My thought was I do not have a strict inequality for $(*)$ above because my function can equal $0$. But I am confused as to how I am supposed to know that $2$ is not included in the range. The link posted above mentions how the discriminant will be zero at any max or min $y_0$, but I imagine the discriminant is not $0$ otherwise then? I realize $y=2$ is a horizontal asymptote for my function, but I also know one can easily cross a horizontal asymptote before "settling on it" as $x\to\pm\infty$. Can someone explain how to use my work above to determine the proper range as well as explain what is going on concerning max and min as they relate to the discriminant here? In retrospect, my reasoning for not using a strict inequality in $(*)$ seems flawed--it seems like it has more to do with the presence or absence of a max or min perhaps? 
 A: 
$x^2(y-2)+x(y-2)+4=0\iff (y-2)^2-4(y-2)(4)\geq0$

This way of writing is not good for your understanding. 
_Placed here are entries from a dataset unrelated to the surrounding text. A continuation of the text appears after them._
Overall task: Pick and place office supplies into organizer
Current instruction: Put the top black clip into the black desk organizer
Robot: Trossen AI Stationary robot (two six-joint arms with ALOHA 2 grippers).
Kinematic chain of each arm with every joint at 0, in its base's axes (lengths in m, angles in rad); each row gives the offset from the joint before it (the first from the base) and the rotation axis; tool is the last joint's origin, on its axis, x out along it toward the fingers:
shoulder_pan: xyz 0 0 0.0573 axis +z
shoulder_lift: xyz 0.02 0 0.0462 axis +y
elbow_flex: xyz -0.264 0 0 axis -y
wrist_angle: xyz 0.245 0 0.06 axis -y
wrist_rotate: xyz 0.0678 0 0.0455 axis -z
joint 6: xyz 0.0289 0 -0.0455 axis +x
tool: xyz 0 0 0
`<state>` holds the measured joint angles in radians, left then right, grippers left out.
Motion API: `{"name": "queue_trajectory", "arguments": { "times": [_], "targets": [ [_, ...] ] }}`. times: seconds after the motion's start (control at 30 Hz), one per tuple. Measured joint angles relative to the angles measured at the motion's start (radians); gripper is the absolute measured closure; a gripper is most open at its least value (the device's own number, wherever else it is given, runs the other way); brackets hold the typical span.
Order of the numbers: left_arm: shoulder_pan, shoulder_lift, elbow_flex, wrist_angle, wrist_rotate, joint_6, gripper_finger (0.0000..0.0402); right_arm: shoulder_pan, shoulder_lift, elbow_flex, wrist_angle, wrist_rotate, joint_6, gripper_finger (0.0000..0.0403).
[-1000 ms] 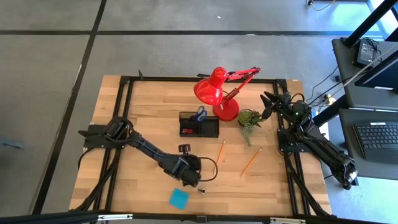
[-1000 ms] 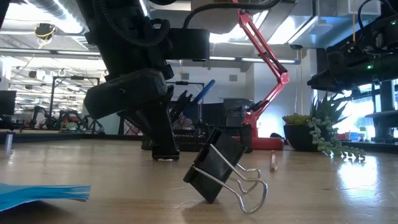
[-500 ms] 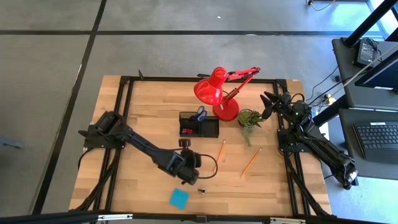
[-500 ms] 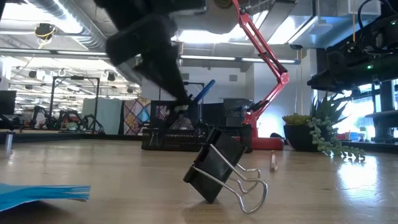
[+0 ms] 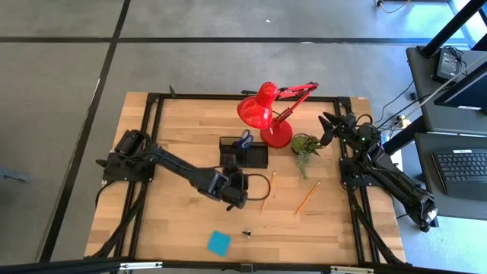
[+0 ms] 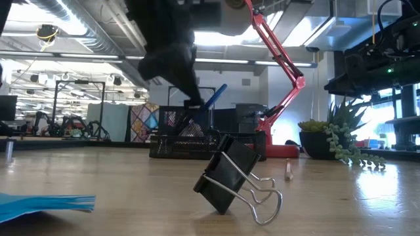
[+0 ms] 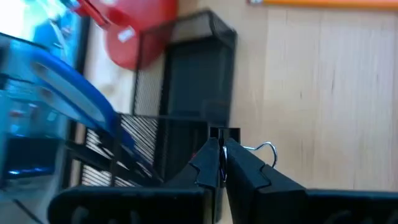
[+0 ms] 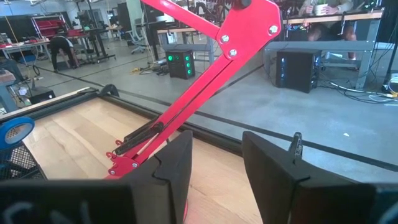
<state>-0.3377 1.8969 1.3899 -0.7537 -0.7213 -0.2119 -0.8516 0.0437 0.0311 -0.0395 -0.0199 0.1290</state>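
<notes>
The black mesh organizer [image 5: 254, 157] stands mid-table with blue-handled scissors [image 5: 243, 139] upright in it and a red eraser [image 5: 228, 160]. My left gripper [image 5: 228, 165] hovers above its near left corner, slanting down, shut on a small black binder clip [image 7: 225, 133]. A second black clip [image 6: 231, 178] lies on the wood near the front edge, beside a blue sticky-note pad [image 5: 219, 242]. Two orange pencils [image 5: 307, 196] [image 5: 265, 195] lie right of the organizer. My right gripper [image 8: 214, 168] waits open at the far right. My left gripper pinches the small clip between its two fingertips [image 7: 208, 163]. The clip's black body [image 7: 225, 134] shows just past the tips and a wire loop [image 7: 267, 148] sticks out to one side. The clip is lifted clear of the table, in front of the organizer's mesh wall.
A red desk lamp [image 5: 262, 110] stands just behind the organizer, its arm reaching to the right. A small green potted plant [image 5: 304, 144] stands next to the lamp's base. Bare wood lies left of the organizer and along the front.
My left gripper has risen off the table and gone toward the far edge, up to the organizer's near left corner, rolling somewhat, still shut on the small clip. The clip and the pad near the front edge have stayed put.
</notes>
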Motion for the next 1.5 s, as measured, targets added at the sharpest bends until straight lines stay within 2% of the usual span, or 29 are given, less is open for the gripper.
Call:
{"name": "queue_trajectory", "arguments": {
  "times": [0.1,0.33,0.43,0.53,0.67,0.77,0.87,1.03,1.13,1.27,1.4,1.5],
  "targets": [
    [0.035,0.000,0.000,-0.048,0.050,-0.014,0.0397,0.000,0.000,0.000,0.000,0.000,-0.003,0.0258],
    [0.079,0.000,0.000,-0.074,0.065,-0.037,0.0398,0.000,0.000,0.000,0.000,0.000,-0.004,0.0258],
    [0.083,-0.007,-0.011,-0.094,0.114,-0.037,0.0398,0.000,0.000,0.000,0.000,0.000,-0.006,0.0258],
    [0.092,-0.042,-0.053,-0.088,0.183,-0.048,0.0398,0.000,0.000,0.000,0.000,0.000,-0.007,0.0258],
    [0.093,-0.130,-0.125,-0.053,0.207,-0.074,0.0398,0.000,0.000,0.000,0.000,0.000,-0.007,0.0258],
    [0.092,-0.230,-0.198,0.036,0.217,-0.077,0.0398,0.000,0.000,0.000,0.000,0.000,-0.007,0.0258],
    [0.098,-0.334,-0.286,0.165,0.273,-0.039,0.0398,0.000,0.000,0.000,0.000,0.000,-0.009,0.0258],
    [0.163,-0.480,-0.453,0.400,0.462,-0.003,0.0398,0.000,0.000,0.000,0.000,0.000,-0.007,0.0258],
    [0.211,-0.540,-0.539,0.483,0.536,-0.001,0.0398,0.000,0.000,0.000,0.000,0.000,-0.007,0.0258],
    [0.282,-0.573,-0.645,0.581,0.590,0.000,0.0398,0.000,0.000,0.000,0.002,0.000,-0.021,0.0258],
    [0.344,-0.572,-0.744,0.770,0.677,0.045,0.0398,0.000,0.000,-0.004,0.016,0.000,-0.062,0.0258],
    [0.373,-0.567,-0.798,0.897,0.705,0.056,0.0398,0.000,0.000,-0.004,0.016,0.000,-0.077,0.0258]
  ]
}}
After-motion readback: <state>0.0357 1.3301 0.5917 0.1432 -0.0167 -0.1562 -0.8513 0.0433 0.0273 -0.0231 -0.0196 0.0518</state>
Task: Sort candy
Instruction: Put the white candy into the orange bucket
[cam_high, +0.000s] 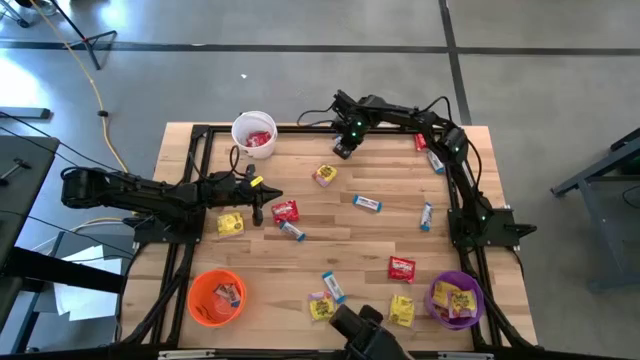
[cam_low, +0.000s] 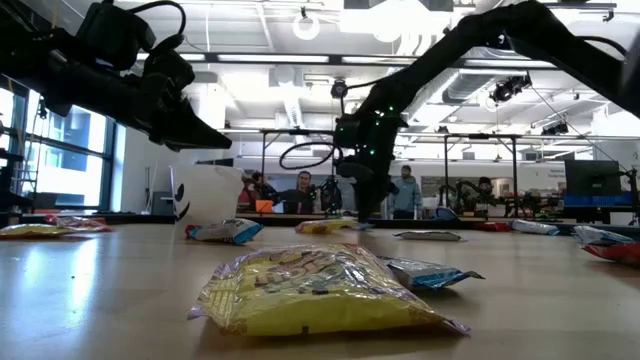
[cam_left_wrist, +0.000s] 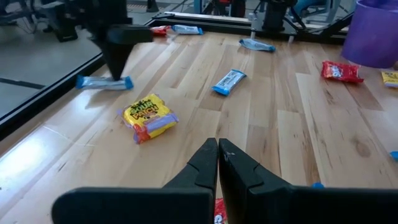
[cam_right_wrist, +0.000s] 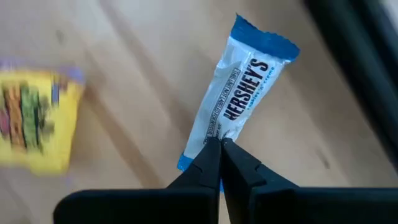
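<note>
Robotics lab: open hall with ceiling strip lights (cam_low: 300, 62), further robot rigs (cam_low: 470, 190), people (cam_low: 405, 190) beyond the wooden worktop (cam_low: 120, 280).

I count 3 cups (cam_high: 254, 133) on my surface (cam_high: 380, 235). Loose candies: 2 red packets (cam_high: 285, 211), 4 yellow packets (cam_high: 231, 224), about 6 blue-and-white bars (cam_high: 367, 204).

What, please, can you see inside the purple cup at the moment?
The purple cup holds yellow packets, at least two lying on top. Whatever lies beneath them or against the near wall is covered.
</note>
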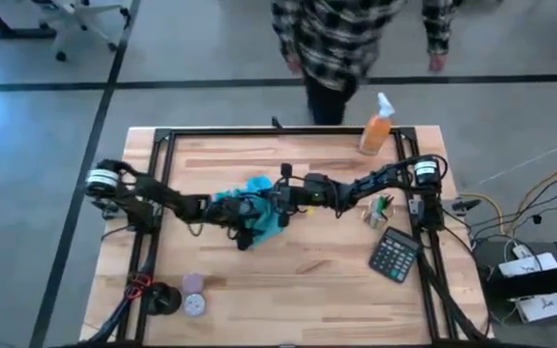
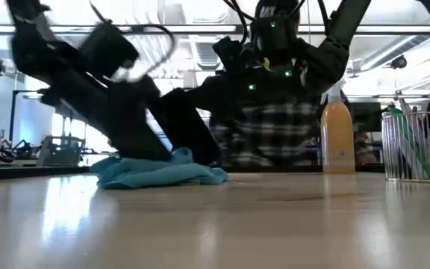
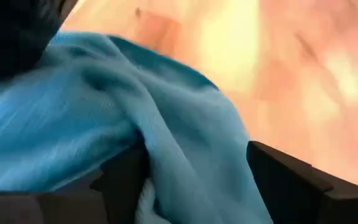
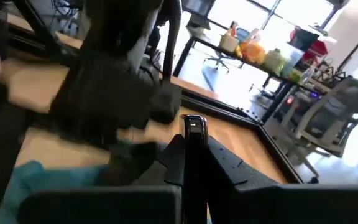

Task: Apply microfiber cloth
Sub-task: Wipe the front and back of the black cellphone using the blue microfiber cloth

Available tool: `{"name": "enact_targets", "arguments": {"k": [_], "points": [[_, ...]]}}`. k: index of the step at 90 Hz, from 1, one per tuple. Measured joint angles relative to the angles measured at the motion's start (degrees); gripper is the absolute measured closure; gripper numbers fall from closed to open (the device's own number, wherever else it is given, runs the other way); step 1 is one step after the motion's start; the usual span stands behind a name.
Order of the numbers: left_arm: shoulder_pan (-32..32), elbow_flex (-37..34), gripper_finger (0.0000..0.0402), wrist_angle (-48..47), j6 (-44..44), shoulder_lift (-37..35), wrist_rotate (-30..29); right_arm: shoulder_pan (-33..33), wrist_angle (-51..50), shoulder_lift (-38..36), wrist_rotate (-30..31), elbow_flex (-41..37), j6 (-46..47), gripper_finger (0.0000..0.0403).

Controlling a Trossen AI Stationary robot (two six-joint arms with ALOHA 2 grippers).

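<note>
Cloth (image 1: 259, 205) lies bunched near the desk's (image 1: 307, 280) middle, the left gripper (image 3: 191, 186) spread around a fold and the right gripper (image 4: 193, 146) pinching a thin black phone (image 4: 194, 127); crowded arms risk colliding.

- The high view looked straight down on the whole desk (image 1: 288, 280).
- The low view sat at desk-top height, facing level across into the room.
- The left wrist view hung very close over the microfiber cloth (image 3: 104, 124), which the high and low views also showed.
- The right wrist view faced the room.
</note>
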Motion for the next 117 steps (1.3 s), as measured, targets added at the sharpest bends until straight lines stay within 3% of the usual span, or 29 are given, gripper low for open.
{"name": "enact_targets", "arguments": {"k": [9,19,35,42,56,78,104,117], "points": [[-1.45,-3.21,0.0150,-1.11,-0.74,-5.16,-2.37,0.11,0.24,-1.00,-0.18,-0.53,0.62,0.0393],[-2.69,-5.67,0.0158,-0.19,-0.72,-6.09,-8.00,0.11,0.36,-4.59,-0.10,-2.09,0.57,0.0393],[-2.76,-6.14,0.0170,8.42,1.81,1.05,-9.22,0.11,-1.72,-10.59,0.15,-5.90,0.60,0.0393],[-2.75,-3.41,0.0174,13.65,5.36,6.37,-9.28,0.11,-4.62,-13.61,0.10,-7.26,0.89,0.0393],[-2.58,3.84,0.0176,15.07,11.41,16.55,-11.27,0.60,-9.93,-17.08,-0.15,-9.17,1.16,0.0393],[-2.48,13.25,0.0173,20.85,14.10,28.07,-12.20,2.36,-13.65,-25.31,-0.39,-14.82,1.85,0.0393],[-0.83,24.33,0.0179,23.46,16.93,36.35,-12.96,3.22,-14.40,-34.38,2.83,-23.81,5.29,0.0393],[0.04,26.79,0.0160,22.22,17.17,35.96,-13.35,3.54,-12.03,-35.86,6.16,-26.64,6.86,0.0391]]}}
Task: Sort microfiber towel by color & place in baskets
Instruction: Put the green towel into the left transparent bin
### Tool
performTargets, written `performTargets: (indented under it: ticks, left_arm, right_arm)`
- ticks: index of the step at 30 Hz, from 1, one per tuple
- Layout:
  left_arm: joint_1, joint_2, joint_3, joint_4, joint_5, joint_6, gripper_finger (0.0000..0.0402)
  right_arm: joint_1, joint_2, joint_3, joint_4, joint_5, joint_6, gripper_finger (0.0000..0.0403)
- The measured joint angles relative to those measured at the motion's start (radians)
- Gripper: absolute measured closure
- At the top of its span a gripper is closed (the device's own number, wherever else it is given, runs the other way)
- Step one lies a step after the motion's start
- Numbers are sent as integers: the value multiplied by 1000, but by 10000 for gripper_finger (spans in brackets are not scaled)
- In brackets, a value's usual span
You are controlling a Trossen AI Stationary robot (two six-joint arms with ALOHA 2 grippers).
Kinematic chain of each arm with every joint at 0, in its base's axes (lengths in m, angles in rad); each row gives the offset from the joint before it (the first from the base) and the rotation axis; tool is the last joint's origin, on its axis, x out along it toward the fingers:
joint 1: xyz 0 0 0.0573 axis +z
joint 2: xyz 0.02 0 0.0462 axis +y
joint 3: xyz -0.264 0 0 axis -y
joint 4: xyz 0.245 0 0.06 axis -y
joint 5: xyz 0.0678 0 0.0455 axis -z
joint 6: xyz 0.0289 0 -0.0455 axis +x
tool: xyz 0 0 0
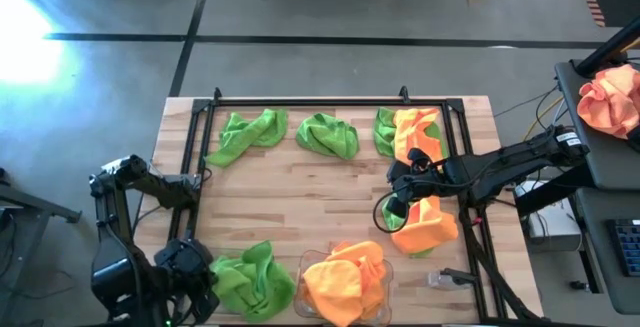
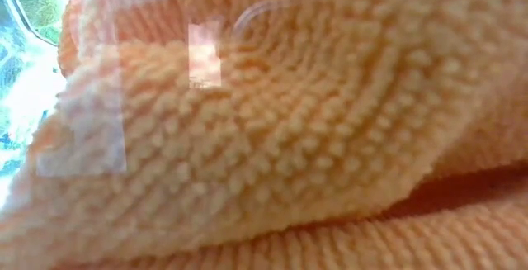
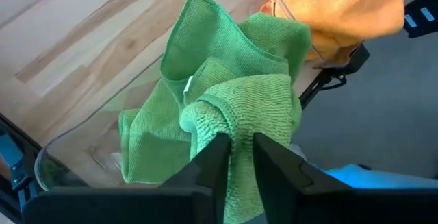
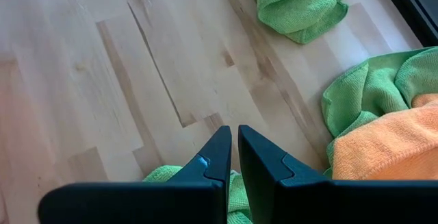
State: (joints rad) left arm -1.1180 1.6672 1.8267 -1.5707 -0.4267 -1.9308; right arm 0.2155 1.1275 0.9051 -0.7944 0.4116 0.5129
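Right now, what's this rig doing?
It is sorting towels by colour. The left gripper has a green towel between its fingers over the clear basket at the table's near-left edge. It's unclear whether it grips or is releasing. Beside it, the other basket holds orange towels. The right gripper is shut above the wooden table with an orange towel under the arm. Three loose green towels and one orange remain along the far edge.
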Motion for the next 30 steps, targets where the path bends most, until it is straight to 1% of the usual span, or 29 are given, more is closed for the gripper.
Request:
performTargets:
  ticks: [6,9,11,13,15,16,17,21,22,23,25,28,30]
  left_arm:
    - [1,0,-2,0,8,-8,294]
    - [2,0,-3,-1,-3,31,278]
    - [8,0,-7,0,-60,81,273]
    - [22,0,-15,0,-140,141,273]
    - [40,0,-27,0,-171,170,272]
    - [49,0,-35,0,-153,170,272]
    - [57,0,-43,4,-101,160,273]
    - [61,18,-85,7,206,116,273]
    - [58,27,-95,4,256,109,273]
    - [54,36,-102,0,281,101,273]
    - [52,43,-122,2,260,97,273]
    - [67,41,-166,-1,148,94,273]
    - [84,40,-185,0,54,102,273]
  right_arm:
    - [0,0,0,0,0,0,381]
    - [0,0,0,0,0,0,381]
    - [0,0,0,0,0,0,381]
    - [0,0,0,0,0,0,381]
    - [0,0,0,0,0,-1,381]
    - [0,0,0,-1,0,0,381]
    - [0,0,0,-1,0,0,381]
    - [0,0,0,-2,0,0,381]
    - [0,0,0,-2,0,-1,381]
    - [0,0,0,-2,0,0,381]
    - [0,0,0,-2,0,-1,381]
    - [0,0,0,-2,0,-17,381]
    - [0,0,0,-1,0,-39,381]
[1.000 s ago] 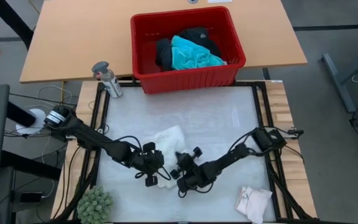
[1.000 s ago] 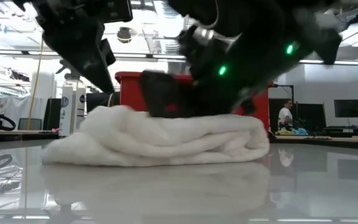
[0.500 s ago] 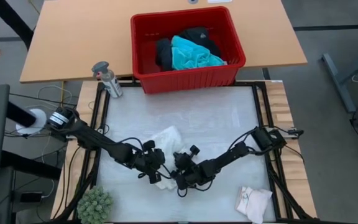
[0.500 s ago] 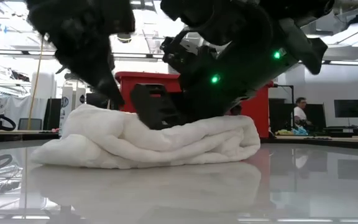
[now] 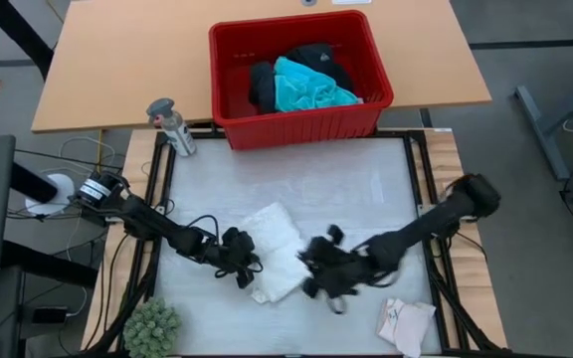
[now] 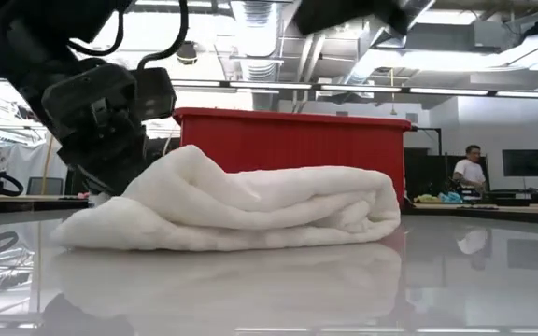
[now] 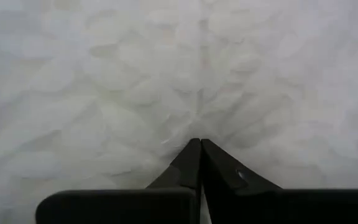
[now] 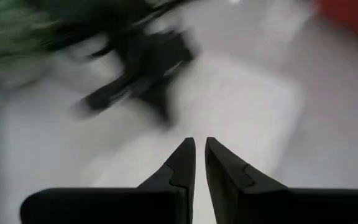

Adding some words should help you understand the point as the following : 
$y=Y$ is in the range of $y=\frac{2x^2+2x-4}{x^2+x}$
$\iff $ There is at least one real $x$ such that $$Y=\frac{2x^2+2x-4}{x^2+x}$$
$\iff $ There is at least one real $x$ such that $x^2+x\not=0$ and $$Y(x^2+x)=2(x^2+x)-4\tag1$$
(note here that $x$ satisfying $x^2+x=0$ are not solutions of $(1)$, so...)
$\iff $ There is at least one real $x$ such that $$(Y-2)x^2+(Y-2)x+4=0\tag2$$
(Looking at the coefficient of $x^2$, we see that, for $Y=2$, there is no real $x$ satisfying $(2)$. So, we have $Y\not=2$ from which we see that $(2)$ is a quadratic equation on $x$, so...)
$\iff $ $Y\not=2$, and the quadratic equation $(2)$ has at least one real solution.
$\iff Y\not=2$, and $(Y-2)^2-4\times (Y-2)\times 4\ge 0$
$\iff Y\in (-\infty,2)\cup [18,\infty)$
A: If $y=2$ we don't have quadratic equation but linear. And it is also easy to see that equation $$ \frac{2x^2+2x-4}{x^2+x} =2$$ doesn't have a solution. 
One more similar problem: $$ y=\frac{2x^2+2x-4}{-2x^2+x} $$
You get $$2(y+1)x^2 +x(2-y)-4=0$$ 
If you want to calculate discriminant then $y\ne -1$. Yet this doesn't mean that $-1$ is not in a range. Then proceed like before. Note that boundary values you get for $y$ (in previous case 2 and 18) are only candidates for local extrem values.